» REQUIREMENT
Where a line in the material below has the string "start", please report it.

» DATA
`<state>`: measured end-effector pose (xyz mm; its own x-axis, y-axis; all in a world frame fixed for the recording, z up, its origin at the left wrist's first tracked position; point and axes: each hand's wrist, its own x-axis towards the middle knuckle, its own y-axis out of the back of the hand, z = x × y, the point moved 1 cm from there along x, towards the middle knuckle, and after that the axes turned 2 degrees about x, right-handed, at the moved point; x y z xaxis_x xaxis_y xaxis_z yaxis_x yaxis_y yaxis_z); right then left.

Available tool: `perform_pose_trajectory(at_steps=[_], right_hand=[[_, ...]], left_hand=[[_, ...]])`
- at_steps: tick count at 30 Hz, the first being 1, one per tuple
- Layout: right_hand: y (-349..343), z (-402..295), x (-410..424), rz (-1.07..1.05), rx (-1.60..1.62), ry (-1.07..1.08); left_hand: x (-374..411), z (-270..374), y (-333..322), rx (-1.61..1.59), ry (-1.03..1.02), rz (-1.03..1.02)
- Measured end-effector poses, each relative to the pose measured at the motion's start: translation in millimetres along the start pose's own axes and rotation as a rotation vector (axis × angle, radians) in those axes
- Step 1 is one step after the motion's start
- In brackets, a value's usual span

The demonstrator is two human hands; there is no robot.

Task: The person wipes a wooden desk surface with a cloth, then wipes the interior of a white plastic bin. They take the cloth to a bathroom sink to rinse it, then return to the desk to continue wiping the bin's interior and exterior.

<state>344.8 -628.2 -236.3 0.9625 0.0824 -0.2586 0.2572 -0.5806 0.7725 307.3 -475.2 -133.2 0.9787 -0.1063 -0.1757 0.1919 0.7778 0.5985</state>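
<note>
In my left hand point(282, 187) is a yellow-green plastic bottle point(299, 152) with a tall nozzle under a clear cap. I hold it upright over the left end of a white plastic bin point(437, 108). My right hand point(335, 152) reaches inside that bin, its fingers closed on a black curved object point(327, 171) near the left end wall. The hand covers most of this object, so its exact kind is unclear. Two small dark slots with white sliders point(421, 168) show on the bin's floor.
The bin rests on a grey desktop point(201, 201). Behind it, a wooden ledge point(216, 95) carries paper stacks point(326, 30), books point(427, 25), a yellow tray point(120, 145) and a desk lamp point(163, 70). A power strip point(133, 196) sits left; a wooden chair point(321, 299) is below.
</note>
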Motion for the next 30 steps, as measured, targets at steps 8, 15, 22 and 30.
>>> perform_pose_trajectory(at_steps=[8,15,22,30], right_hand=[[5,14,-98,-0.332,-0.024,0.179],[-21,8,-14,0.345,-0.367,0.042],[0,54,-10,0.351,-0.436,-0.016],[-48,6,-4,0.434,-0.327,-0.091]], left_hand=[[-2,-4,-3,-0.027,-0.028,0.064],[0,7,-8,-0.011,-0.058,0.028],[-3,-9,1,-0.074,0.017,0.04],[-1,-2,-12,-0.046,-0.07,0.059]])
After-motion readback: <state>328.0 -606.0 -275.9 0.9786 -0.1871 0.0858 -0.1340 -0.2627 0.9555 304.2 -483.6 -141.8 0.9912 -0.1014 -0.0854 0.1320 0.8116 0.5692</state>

» ANSWER TO THE PROBLEM
- Measured end-effector poses, each relative to the pose measured at the motion's start: translation in millimetres along the start pose's own axes and rotation as a rotation vector (axis × angle, radians) in those axes
- Step 1 is one step after the motion's start

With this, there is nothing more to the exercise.